Texture Analysis Experiments with Meastex and Vistex Benchmarks1 S. Singh and M. Sharma PANN Research, Department of Computer Science, University of Exeter, Exeter, UK Abstract The analysis of texture in images is an important area of study. Image benchmarks such as Meastex and Vistex have been developed for researchers to compare their experiments on these texture benchmarks. In this paper we compare five different texture analysis methods on these benchmarks in terms of their recognition ability. Since these benchmarks are limited in terms of their content, we have divided each image into n images and performed our analysis on a larger data set. In this paper we investigate how well the following texture extraction methods perform: autocorrelation, cooccurrence matrices, edge frequency, Law’s, and primitive length. We aim to determine if some of these methods outperform others by a significant margin and whether by combining them into a single feature set will have a significant impact on the overall recognition performance. For our analysis we have used the linear and nearest neighbour classifiers.

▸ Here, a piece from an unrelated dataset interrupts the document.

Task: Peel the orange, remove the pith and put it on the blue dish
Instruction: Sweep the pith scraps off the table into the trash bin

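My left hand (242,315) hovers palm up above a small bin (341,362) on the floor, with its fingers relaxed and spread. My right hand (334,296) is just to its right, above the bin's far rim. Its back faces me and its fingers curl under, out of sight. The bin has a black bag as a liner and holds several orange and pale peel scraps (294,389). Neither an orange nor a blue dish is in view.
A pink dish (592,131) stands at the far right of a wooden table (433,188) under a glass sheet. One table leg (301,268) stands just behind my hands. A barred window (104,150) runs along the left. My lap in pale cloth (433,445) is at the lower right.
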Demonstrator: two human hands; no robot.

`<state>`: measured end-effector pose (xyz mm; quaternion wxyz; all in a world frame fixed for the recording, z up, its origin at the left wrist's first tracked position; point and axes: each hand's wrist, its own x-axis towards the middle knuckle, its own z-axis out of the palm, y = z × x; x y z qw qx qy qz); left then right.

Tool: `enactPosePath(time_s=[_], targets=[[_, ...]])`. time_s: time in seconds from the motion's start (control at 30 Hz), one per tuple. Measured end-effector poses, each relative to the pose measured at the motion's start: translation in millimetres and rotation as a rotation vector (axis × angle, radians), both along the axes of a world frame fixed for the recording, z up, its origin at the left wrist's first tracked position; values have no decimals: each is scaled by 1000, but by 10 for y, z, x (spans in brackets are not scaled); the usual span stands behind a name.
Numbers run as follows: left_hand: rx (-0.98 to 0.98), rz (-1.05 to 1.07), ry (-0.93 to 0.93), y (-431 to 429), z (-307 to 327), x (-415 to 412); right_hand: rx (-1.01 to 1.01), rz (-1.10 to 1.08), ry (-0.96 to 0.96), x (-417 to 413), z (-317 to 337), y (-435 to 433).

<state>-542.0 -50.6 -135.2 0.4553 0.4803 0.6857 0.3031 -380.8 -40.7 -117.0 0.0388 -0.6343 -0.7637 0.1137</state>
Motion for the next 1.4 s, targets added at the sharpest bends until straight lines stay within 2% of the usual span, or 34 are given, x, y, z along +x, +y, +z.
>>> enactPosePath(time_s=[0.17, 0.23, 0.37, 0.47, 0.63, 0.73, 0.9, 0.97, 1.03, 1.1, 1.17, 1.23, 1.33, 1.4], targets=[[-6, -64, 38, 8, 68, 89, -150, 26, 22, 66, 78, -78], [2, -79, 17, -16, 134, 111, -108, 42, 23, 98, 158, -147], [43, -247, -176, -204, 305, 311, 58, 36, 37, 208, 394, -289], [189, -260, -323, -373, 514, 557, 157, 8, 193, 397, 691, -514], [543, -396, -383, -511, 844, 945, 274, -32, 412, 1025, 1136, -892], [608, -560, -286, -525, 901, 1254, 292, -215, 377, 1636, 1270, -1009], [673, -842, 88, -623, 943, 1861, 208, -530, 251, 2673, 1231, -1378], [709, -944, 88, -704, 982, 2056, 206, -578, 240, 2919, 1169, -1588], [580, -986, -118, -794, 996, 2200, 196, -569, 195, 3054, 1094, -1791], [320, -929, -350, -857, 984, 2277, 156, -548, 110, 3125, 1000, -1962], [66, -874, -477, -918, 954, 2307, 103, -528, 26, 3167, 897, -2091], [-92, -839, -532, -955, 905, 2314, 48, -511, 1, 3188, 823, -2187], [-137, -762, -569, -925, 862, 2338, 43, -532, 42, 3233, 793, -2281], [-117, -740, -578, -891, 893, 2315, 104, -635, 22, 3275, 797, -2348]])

1. Texture Benchmarks Performance evaluation of texture analysis algorithms is of fundamental importance in image analysis. The ability to rank algorithms based on how well they perform on recognising the surface properties of an image region is crucial to selecting optimal feature extraction methods. However, one must concede that a given texture analysis algorithm may have inherent strengths that are only evident when applied to a specific data set, i.e. no single algorithm is the best for all applications. This does not imply that benchmark evaluation studies are not useful. As synthetic benchmarks are generated to reflect naturally found textures, algorithm performances on these can be analysed to gain an understanding on where the algorithms are more likely to work better. For our study the objective is to compare texture algorithms from feature extraction perspective, and therefore the recognition rate of a classifier trained on these features is an appropriate measure of how well the texture algorithms perform.
1
Singh, S. and Sharma, M. Texture Analysis Experiments with Meastex and Vistex Benchmarks, Proc. International Conference on Advances in Pattern Recognition, Lecture Notes in Computer Science no. 2013, S. Singh, N. Murshed and W. Kropatsch (Eds.), Springer, Rio (11-14 March, 2001).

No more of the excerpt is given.